Although this impressive Roman structure only serves to attract tourists to the city of 55,000 today, it wasn't long ago that it provided water. But as our guide, Jerry, told us, Segovia's population did not warrant such an expenditure when it was built. "The Romans primarily built the aqueduct as a show of power," Jerry explained — not a surprise to the group of Mises supporters who toured Segovia after attending a conference in Salamanca.

"The Romans primarily built the aqueduct as a show of power," the tour guide explained.

In his book The New Deal in Old Rome, H.J. Haskell writes that he was inspired to consider government intervention in the ancient world after driving through Europe with his wife. Haskell wrote that the "hand of Rome is all over the place." The town of Segovia was still being supplied water from the aqueduct when Mr. and Mrs. Haskell drove through the historic city in the late 1930s.

And just as WPA workers constructed the Cow Palace in San Francisco, New York's La Guardia Airport, and the River Walk in San Antonio during the Depression, the Romans constructed aqueducts in small towns, industrial sites, and large cities from France to Istanbul. But aqueducts were only a small part of the Roman-style New Deal programs.

Haskell's engaging story is a travelogue seen through the eyes of a curious observer who questioned how Rome's tentacles spread throughout Europe and what economic programs were required to keep those living in conquered lands mollified. The book makes an excellent primer on Roman history, and for those planning a trip to Europe, it provides a background you won't find in Fodor's.

For those who think FDR invented the idea of federal farm programs in the 1930s, Haskell points out that Domitian created an Agricultural Adjustment Administration and Farm Credit Administration in A.D. 91.

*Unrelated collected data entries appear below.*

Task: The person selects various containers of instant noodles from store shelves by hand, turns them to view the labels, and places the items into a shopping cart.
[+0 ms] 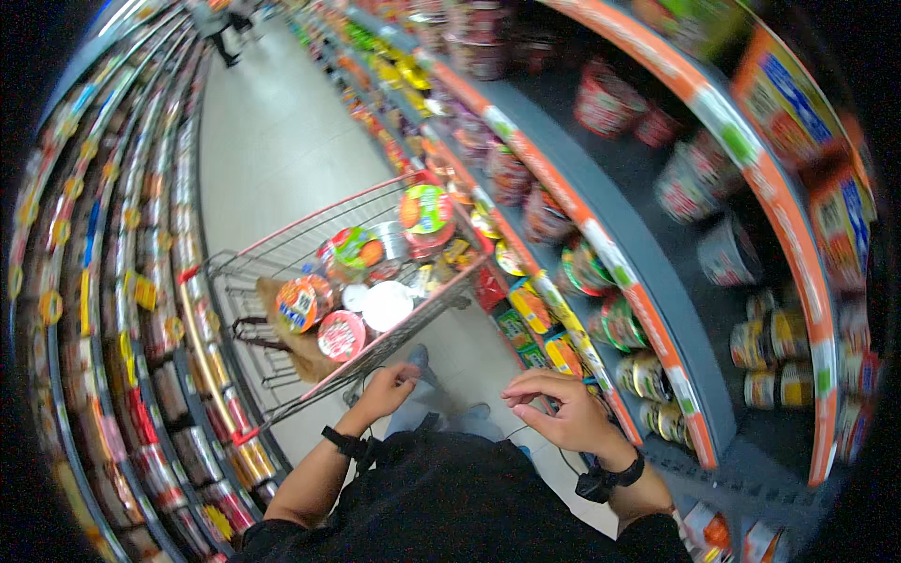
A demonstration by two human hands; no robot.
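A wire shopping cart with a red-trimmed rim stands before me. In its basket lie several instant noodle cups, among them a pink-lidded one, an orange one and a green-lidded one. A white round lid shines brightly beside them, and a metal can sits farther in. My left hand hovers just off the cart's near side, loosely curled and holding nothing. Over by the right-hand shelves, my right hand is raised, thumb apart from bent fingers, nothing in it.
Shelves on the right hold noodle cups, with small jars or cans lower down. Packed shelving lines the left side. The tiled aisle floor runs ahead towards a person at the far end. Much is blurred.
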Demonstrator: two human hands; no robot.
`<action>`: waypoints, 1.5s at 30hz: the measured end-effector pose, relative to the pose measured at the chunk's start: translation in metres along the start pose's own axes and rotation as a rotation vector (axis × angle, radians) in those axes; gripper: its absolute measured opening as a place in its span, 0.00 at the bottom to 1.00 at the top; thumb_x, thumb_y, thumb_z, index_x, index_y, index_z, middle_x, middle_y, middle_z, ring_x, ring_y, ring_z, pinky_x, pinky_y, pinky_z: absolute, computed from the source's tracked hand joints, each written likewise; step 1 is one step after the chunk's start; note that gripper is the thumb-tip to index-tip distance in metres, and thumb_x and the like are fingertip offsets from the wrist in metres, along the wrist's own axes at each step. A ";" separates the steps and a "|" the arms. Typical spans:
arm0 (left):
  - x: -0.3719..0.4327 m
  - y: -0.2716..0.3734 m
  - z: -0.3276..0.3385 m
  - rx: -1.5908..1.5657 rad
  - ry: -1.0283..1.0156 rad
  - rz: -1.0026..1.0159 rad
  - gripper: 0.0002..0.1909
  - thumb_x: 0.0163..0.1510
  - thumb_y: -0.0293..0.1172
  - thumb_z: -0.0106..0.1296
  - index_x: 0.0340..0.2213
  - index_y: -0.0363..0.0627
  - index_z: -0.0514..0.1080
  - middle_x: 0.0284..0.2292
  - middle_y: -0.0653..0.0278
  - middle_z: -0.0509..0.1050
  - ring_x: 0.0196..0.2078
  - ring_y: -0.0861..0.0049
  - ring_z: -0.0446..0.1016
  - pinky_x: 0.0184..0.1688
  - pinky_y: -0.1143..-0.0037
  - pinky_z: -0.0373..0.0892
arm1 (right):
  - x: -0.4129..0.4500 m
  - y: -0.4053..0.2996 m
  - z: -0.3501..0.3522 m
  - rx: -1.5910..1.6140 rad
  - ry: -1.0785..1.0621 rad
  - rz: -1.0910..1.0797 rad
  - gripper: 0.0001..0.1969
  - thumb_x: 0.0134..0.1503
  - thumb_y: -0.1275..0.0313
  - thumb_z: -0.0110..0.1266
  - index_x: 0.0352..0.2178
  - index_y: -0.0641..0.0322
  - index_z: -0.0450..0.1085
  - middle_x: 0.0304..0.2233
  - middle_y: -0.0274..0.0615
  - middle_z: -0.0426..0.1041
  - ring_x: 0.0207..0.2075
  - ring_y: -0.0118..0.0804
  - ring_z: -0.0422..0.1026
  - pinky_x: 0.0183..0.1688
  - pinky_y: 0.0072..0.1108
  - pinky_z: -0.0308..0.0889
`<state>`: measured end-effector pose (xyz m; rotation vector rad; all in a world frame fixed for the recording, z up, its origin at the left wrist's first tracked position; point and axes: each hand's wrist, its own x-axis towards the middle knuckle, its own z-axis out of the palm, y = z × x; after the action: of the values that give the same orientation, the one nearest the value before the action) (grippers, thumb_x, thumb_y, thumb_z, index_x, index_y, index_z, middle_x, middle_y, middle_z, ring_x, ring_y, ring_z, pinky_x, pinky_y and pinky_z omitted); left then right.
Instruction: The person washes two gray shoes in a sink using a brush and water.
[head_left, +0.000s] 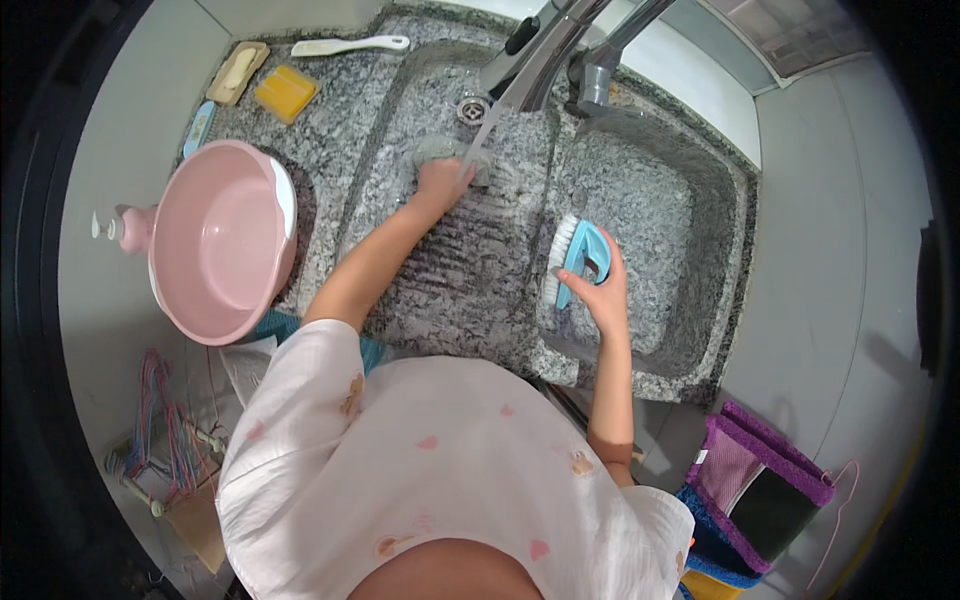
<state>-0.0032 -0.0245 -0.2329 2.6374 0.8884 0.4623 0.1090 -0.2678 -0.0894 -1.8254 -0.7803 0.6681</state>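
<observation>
Water streams from the chrome faucet onto my left hand, which presses on a wet greyish-green cloth on the washboard slope of the granite sink, near the drain. What the left fingers do is partly hidden by the water and the hand itself. My right hand holds a blue scrubbing brush by its looped handle. Its white bristles face left, over the divider and near edge of the deeper right basin.
Left on the counter are a pink basin, a pink pump bottle, a soap dish, yellow soap, a small light-blue brush and a white-handled brush. Purple-edged fabric hangs lower right.
</observation>
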 end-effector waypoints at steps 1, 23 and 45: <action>-0.008 0.014 -0.008 -0.008 -0.010 0.009 0.10 0.46 0.39 0.39 0.20 0.48 0.66 0.13 0.60 0.67 0.15 0.65 0.67 0.15 0.68 0.63 | -0.002 0.000 -0.003 0.030 -0.005 0.020 0.36 0.29 0.70 0.63 0.43 0.63 0.56 0.39 0.42 0.62 0.41 0.33 0.62 0.42 0.23 0.57; 0.079 0.033 -0.081 -1.650 0.045 -0.411 0.13 0.51 0.39 0.36 0.35 0.45 0.61 0.27 0.65 0.68 0.25 0.77 0.68 0.24 0.78 0.64 | 0.009 0.000 0.001 0.148 -0.019 0.068 0.37 0.29 0.69 0.63 0.44 0.63 0.55 0.38 0.42 0.63 0.40 0.33 0.62 0.41 0.23 0.58; -0.073 0.028 -0.069 0.014 -0.204 0.204 0.11 0.40 0.25 0.47 0.31 0.41 0.66 0.32 0.57 0.63 0.35 0.64 0.63 0.33 0.69 0.63 | 0.116 -0.031 0.087 -0.711 -0.281 -0.331 0.34 0.29 0.59 0.57 0.43 0.47 0.58 0.34 0.49 0.66 0.36 0.45 0.66 0.36 0.29 0.62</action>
<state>-0.0712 -0.0778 -0.1746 2.7393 0.5658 0.2291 0.1121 -0.1205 -0.1017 -2.1651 -1.6237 0.4598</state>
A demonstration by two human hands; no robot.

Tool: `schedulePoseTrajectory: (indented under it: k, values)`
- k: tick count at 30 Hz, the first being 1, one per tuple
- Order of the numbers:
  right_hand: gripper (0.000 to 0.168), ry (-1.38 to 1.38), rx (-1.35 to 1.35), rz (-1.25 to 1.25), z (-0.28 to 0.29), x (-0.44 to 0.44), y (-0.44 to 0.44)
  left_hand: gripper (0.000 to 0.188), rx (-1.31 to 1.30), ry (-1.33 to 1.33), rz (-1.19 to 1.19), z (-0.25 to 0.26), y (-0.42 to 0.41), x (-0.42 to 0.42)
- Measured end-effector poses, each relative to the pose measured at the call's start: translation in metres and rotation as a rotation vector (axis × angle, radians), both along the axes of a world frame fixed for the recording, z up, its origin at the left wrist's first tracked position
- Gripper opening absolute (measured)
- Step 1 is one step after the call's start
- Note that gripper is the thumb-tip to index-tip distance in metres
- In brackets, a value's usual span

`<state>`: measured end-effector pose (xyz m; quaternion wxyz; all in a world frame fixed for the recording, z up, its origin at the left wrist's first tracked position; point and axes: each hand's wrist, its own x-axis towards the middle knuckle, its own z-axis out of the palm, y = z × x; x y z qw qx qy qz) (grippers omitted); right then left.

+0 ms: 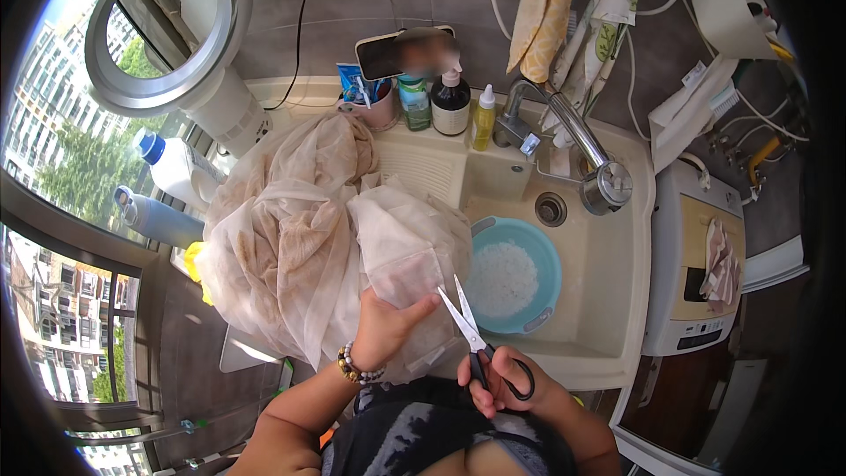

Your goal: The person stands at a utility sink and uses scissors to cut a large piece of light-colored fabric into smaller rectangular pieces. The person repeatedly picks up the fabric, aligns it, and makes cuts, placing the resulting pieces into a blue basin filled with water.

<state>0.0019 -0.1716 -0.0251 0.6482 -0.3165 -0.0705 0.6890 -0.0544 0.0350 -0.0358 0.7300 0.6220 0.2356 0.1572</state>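
Observation:
A large heap of sheer off-white fabric [284,231], with brownish stains, covers the ribbed washboard side of the sink. My left hand [390,324] holds a hemmed edge of this cloth, thumb on top and the other fingers hidden beneath it. In my right hand [512,380] is a pair of scissors [472,334] with black handles. Their blades stand slightly apart and point up and left, the tips close to the cloth beside my left thumb. Behind the blades, a light blue plastic basin [552,264] with white suds or foamy water sits in the sink bowl.
A chrome faucet [581,135] arches over the sink [608,277]. Along the back ledge stand a dark pump bottle [451,102], a yellow bottle [484,120] and a propped phone [380,56]. A bladeless fan [228,33] and detergent bottle [178,165] are left; a washing machine [694,205] is right.

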Motion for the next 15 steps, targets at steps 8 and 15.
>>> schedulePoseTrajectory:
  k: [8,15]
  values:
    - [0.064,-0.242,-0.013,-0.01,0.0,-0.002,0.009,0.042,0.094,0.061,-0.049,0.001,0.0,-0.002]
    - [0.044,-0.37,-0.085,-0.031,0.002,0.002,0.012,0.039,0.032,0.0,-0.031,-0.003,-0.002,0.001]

"The book makes an excellent primer on Roman history, and for those planning a trip to Europe, it provides a background you won't find in Fodor's."

And the Federal Reserve's trashing of the dollar was preceded centuries ago by the devaluation of the denarius, which fell in value by over 95 percent from Augustus's rule in the early 1st century to the end of the 3rd century under Diocletian.

The New Deal in Old Rome has it all: from the booms and subsequent depressions to big business in politics. The political largesse of Rome comes alive in Haskell's prose. Writing in the 1930s, the author seeks "to call attention to certain warning signals from the past." But his warnings weren't heeded then and aren't now. "The spending for nonproductive public works, for the bureaucracy, and for the army, led to excessive taxation, inflation, and the ruin of the essential middle class and its leaders," Haskell writes, destroying the men French historian Léon Homo called "the general staff of civilization."

The word from Washington is that things are looking up. The citizens in Segovia used to hear the same thing from Rome.